Elle erre encore, Madalena, mais j’ai perdu sa trace. Aujourd’hui je la devine à une terrasse de café, je la suppose au bord d’un trottoir, le regard vague et le pas indécis. L’affection n’est pourtant pas née d’un coup, et même au plus fort de ses manifestations je suis toujours resté lucide. On peut même dire qu’à l’époque de nos entrevues, mon sentiment pareillement passionné et objectif rongeait à la fois mes velléités nihilistes et mes velléités conquérantes. Et le temps passe. Mais ni le temps ni la lucidité ne peuvent atténuer la dureté de ces paroles : "Elle erre encore, et je ne la vois plus".
Madalena, à moi qui savais tout, tu auras enseigné l’amertume. Tout ce que je concevais alors comme des valeurs sûres, ton indifférence aura suffi à les balayer. Je sais pourquoi je t’ai adressé la parole. J’ai été vers toi parce qu’en apparence, en apparence seulement, tu n’étais qu’un double ; et à cette époque je trouvais très réconfortant de ne prendre en considération que les gens les plus proches, ceux qui me permettaient de sortir de mon mutisme tout en m’appuyant dans mes jugements. Souviens-toi. Le hasard avait justement voulu qu’à ce moment-là nous étudiions le même caprice de Paganini. Nous fréquentions la même université parisienne, les mêmes étudiants, nous suivions le même cursus. Mais l’absolu marcalançais : voilà où a toujours été le problème. Ah, tu pouvais bien t’acharner à prononcer des [R] et à estomper la musicalité de tes phrases ! Il venait toujours un moment où le naturel reprenait le dessus : ta voix monocorde modulait soudain, et tes [R] devenaient des [r]. Dans ces moments, je ne me trouvais plus devant mon double : je me trouvais devant un moi qui n’était pas moi. Oui nous étudions le même caprice de Paganini, oui nous fréquentions la même université, mais j’étais Marcalançais et tu étais Italienne. Et si une Italienne pouvait comprendre un Marcalançais, un Marcalançais pouvait-il, même avec la meilleure volonté du monde, comprendre quoi que ce soit d’une Italienne ?

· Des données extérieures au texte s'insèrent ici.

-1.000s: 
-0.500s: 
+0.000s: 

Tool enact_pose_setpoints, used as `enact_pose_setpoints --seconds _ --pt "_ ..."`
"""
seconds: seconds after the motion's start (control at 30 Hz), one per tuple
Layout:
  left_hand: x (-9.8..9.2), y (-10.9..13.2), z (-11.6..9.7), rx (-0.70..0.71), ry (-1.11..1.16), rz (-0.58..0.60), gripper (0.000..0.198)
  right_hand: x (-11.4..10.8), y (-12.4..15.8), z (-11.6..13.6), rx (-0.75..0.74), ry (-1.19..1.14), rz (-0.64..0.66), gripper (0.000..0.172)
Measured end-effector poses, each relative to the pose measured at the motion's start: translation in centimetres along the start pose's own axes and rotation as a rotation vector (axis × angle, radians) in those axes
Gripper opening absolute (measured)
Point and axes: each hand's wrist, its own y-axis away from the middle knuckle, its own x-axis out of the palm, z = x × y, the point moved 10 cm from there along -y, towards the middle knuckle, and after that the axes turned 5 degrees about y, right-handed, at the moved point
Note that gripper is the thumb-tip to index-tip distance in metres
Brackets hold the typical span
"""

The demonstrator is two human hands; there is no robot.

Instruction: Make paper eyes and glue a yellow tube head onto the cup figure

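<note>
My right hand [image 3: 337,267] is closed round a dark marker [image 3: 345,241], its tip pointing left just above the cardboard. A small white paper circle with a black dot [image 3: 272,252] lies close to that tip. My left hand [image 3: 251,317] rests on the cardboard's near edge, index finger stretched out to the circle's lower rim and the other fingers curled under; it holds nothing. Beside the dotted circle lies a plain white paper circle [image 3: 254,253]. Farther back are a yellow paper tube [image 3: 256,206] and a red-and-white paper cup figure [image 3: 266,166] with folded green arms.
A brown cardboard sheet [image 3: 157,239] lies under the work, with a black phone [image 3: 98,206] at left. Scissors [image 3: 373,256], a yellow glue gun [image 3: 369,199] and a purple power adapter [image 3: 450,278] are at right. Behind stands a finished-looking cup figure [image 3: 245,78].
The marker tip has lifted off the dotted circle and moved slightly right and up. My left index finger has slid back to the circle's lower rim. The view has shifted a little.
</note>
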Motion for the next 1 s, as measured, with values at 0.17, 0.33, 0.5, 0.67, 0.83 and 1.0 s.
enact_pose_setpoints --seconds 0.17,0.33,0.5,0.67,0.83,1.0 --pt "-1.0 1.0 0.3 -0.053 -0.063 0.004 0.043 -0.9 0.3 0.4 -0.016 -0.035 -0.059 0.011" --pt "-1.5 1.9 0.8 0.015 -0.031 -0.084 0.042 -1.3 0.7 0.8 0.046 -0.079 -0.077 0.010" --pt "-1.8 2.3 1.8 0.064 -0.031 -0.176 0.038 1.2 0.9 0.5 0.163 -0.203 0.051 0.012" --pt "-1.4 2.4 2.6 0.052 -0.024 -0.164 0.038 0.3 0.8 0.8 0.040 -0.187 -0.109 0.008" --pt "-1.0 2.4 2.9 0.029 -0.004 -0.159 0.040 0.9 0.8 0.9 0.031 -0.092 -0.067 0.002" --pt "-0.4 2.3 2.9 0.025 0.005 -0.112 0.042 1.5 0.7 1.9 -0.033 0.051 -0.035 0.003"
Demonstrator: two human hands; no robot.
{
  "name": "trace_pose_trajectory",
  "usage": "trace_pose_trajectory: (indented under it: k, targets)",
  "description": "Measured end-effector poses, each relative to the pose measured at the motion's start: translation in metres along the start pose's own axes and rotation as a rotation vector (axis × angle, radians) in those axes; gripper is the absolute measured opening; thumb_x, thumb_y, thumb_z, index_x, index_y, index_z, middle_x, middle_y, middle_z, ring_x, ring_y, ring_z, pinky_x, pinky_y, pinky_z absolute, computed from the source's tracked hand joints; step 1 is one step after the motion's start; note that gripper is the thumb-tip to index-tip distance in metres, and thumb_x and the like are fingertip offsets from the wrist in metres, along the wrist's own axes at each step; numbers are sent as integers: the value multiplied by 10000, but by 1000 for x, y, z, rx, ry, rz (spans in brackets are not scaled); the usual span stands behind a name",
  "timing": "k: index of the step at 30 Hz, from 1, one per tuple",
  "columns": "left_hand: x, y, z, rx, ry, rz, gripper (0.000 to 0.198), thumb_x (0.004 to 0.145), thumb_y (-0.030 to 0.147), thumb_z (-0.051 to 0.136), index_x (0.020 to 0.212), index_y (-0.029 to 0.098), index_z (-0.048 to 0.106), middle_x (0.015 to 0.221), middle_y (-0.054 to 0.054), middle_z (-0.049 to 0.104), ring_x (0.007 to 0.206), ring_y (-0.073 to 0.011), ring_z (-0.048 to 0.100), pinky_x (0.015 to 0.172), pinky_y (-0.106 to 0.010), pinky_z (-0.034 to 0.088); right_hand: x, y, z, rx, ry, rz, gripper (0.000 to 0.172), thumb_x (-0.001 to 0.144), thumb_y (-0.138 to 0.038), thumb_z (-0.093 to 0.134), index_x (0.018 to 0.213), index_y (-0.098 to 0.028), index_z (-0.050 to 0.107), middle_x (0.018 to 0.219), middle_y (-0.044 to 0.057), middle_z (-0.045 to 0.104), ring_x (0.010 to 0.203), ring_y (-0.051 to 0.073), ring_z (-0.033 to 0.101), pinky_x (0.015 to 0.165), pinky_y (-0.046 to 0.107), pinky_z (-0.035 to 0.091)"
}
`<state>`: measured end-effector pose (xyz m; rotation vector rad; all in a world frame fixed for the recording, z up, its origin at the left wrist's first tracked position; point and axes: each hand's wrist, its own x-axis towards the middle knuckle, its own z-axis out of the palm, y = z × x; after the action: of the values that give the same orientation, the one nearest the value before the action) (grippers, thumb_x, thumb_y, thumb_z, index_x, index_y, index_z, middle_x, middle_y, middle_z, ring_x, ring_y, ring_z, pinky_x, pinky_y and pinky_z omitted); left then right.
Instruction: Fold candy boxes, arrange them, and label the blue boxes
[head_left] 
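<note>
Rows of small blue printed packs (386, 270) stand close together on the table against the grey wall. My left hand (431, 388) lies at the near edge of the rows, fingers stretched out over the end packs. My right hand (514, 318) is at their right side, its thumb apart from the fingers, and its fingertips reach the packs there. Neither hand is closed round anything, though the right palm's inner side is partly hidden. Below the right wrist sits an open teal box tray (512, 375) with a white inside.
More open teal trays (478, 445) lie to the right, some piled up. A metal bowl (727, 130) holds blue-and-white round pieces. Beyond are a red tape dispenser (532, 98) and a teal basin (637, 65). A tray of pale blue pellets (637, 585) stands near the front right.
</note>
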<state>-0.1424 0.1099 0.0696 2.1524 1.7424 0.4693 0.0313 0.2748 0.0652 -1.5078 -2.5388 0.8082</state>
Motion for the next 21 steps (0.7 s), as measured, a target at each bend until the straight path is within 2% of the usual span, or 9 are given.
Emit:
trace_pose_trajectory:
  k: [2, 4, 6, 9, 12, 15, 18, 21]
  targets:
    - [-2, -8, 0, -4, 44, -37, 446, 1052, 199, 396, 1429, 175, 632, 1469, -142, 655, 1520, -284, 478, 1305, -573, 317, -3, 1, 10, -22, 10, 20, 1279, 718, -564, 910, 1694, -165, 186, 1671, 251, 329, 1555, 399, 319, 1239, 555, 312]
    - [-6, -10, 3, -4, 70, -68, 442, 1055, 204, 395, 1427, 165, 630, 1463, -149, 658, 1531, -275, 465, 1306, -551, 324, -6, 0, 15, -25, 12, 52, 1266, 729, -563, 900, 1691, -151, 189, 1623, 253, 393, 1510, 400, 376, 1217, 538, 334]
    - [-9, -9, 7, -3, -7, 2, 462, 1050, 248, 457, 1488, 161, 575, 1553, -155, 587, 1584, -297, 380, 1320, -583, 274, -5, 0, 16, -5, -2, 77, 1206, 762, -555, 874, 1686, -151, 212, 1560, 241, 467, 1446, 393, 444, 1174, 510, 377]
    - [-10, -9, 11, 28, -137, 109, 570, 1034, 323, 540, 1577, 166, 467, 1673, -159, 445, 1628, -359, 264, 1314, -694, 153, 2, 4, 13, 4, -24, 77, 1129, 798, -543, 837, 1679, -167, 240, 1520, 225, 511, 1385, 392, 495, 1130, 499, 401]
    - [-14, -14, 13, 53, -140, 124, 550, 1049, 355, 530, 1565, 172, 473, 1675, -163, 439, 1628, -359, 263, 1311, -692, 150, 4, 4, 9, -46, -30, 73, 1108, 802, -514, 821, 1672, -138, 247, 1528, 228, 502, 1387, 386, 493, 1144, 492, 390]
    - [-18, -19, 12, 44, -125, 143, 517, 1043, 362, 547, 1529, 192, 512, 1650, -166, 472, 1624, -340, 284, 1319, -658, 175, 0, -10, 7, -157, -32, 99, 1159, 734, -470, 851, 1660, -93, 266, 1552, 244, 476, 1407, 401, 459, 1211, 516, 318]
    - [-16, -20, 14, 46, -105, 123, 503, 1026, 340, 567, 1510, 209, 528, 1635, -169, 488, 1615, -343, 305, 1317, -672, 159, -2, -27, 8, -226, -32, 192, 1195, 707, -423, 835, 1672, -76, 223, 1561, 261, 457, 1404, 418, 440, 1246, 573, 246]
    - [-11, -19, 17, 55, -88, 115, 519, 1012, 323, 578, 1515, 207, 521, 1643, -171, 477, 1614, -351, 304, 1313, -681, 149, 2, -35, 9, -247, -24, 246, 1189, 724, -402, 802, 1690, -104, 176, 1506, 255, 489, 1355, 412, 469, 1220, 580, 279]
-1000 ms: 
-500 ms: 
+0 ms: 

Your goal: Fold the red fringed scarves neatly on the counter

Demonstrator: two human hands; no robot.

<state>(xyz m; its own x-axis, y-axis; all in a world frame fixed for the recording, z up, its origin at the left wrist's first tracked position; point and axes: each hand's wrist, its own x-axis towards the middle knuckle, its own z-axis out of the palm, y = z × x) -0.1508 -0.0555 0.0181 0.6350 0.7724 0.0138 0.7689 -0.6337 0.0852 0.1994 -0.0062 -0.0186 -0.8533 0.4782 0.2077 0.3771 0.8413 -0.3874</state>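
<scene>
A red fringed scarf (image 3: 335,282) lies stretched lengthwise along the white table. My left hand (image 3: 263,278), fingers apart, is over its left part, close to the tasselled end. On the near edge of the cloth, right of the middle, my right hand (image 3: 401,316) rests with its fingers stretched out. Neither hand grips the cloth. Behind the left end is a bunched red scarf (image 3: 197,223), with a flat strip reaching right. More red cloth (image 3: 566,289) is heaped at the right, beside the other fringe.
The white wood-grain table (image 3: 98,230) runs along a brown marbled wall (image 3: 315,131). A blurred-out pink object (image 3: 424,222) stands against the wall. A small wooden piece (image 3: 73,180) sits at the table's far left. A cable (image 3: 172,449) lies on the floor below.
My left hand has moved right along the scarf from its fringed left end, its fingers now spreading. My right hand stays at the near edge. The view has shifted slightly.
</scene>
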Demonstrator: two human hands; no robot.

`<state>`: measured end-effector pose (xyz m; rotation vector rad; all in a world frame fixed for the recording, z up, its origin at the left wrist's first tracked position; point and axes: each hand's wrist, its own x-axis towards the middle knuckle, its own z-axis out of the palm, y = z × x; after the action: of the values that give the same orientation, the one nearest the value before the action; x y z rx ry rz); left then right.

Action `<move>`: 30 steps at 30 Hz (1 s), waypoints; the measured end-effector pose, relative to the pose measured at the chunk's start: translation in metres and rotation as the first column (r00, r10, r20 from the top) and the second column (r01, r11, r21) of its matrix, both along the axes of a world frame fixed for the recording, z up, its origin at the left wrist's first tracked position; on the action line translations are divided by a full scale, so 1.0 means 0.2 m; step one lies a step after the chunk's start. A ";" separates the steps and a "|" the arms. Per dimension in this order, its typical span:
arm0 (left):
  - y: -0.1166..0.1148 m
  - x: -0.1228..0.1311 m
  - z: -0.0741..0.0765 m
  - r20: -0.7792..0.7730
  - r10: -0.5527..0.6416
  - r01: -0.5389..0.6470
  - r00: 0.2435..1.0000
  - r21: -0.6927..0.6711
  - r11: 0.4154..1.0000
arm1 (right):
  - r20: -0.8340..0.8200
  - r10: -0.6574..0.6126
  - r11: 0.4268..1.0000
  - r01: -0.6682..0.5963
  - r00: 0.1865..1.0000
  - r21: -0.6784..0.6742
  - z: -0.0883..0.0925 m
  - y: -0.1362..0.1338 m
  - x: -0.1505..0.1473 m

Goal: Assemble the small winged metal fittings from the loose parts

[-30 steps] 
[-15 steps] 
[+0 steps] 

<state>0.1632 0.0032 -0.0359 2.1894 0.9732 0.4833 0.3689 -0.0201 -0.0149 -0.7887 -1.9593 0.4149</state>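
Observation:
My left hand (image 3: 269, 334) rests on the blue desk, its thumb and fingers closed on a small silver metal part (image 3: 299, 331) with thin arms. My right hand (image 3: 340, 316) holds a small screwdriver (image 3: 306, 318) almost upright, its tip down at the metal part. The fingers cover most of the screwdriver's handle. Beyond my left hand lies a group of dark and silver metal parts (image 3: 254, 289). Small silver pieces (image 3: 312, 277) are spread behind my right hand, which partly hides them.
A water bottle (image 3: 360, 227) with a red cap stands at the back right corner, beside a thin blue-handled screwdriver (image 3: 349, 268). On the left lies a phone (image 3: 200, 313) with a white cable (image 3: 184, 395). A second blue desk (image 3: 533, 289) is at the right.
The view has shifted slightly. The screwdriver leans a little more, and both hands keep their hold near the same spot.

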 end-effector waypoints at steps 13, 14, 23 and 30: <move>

Je dois évoquer le contexte pour éviter les jugements hâtifs. Nous nous sommes rencontrés d’une manière impromptue : Madalena par curiosité, moi par désœuvrement. Son attitude était volontaire, la mienne était passive. Je n’attendais rien. Je me souviens des soirs d’hiver qui ont précédé comme d’une sorte de brume : personnage épique, je vivais au gré d’événements, de principes dont je me persuadais être la cause. Et du jour au lendemain, le flux tranquille de la Seine m’a paru plus triste. Sur un quai, un matin, je me suis assis ; et moi qui n’avais jamais pleuré, j’ai enfoui simplement, sans comprendre, mon visage dans mes deux paumes mouillées.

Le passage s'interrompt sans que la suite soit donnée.